* **What to do**
Gather, from the listing beneath this task, every line holding the string "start".

* **Material provided**
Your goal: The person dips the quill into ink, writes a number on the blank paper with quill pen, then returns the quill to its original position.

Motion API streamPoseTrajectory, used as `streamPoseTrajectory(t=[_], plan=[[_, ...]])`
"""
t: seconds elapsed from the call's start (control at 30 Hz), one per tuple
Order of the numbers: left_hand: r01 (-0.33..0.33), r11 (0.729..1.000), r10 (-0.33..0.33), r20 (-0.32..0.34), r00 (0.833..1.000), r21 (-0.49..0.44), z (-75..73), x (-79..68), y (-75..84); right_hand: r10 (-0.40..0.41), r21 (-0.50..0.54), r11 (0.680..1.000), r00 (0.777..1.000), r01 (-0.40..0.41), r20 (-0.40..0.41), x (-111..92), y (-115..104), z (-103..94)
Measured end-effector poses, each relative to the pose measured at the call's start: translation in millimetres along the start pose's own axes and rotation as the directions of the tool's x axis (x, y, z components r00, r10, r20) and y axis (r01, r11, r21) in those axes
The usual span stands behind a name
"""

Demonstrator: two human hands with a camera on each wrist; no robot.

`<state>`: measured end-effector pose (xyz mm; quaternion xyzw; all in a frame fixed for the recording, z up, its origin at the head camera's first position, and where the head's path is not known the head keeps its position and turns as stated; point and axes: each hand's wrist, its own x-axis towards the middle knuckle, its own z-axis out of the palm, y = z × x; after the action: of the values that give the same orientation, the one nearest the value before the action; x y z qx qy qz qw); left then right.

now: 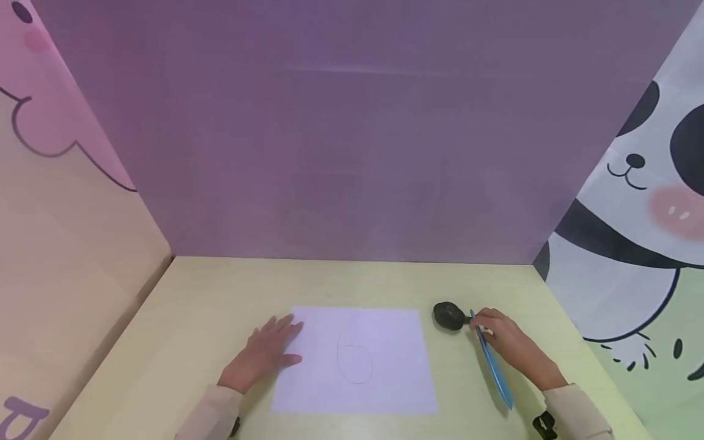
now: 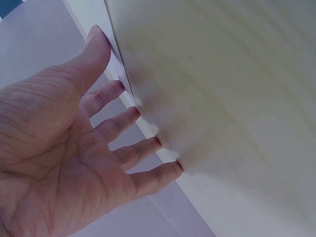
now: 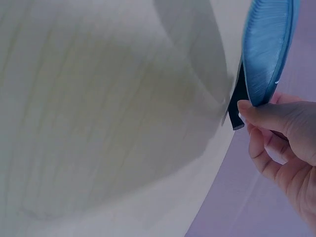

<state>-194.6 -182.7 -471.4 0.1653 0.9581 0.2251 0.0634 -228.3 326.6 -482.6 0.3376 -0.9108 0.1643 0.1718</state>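
Note:
A sheet of white paper [image 1: 396, 366] lies on the table, with a thin rounded outline drawn near its middle. My left hand [image 1: 266, 350] rests at the paper's left edge, fingers spread and fingertips touching down; the left wrist view shows the palm of this hand [image 2: 64, 143]. To the right of the sheet, my right hand [image 1: 508, 339] pinches a blue feather pen [image 1: 495, 370] by its narrow end, between thumb and fingers [image 3: 264, 114]. Beside these fingertips lies a rounded black object [image 1: 448, 316] with a short stem; its kind is unclear.
The pale wooden table [image 1: 220, 287] meets a purple panel [image 1: 352, 153] at the back. Side panels with printed cartoon figures stand left and right, including a panda [image 1: 621, 244].

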Motion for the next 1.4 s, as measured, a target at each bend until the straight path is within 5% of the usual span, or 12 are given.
streamPoseTrajectory(t=[0.3,0.67,0.97,1.4], plan=[[-0.007,1.0,0.007,0.005,1.0,0.002,-0.3,-2.0,1.1,0.087,-0.025,0.996,0.992,-0.085,0.086,-1.4,-5.3,4.6],[-0.018,1.0,0.018,-0.002,1.0,-0.01,-0.1,-2.6,0.1,-0.006,-0.087,0.996,0.999,0.009,0.037,-3.5,-3.9,9.0],[0.016,0.999,-0.014,0.052,0.999,-0.043,-5.5,-0.9,5.0,0.009,-0.122,0.992,1.0,-0.007,0.014,-9.2,-7.2,11.5],[0.005,0.999,-0.003,0.041,0.999,-0.05,-6.1,-4.9,-1.8,0.067,-0.069,0.995,0.997,-0.069,-0.029,-10.1,-16.2,9.6]])
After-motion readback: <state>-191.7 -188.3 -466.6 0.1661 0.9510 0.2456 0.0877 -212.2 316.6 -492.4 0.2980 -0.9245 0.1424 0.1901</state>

* **Result below**
t: seconds elapsed from the call's start (control at 30 Hz), one per tuple
Measured end-effector poses, each relative to the pose measured at the call's start: translation in millimetres along the start pose's own axes and rotation as the directions of the tool's x axis (x, y, z components r00, r10, r20) and y axis (r01, r11, r21) in those axes

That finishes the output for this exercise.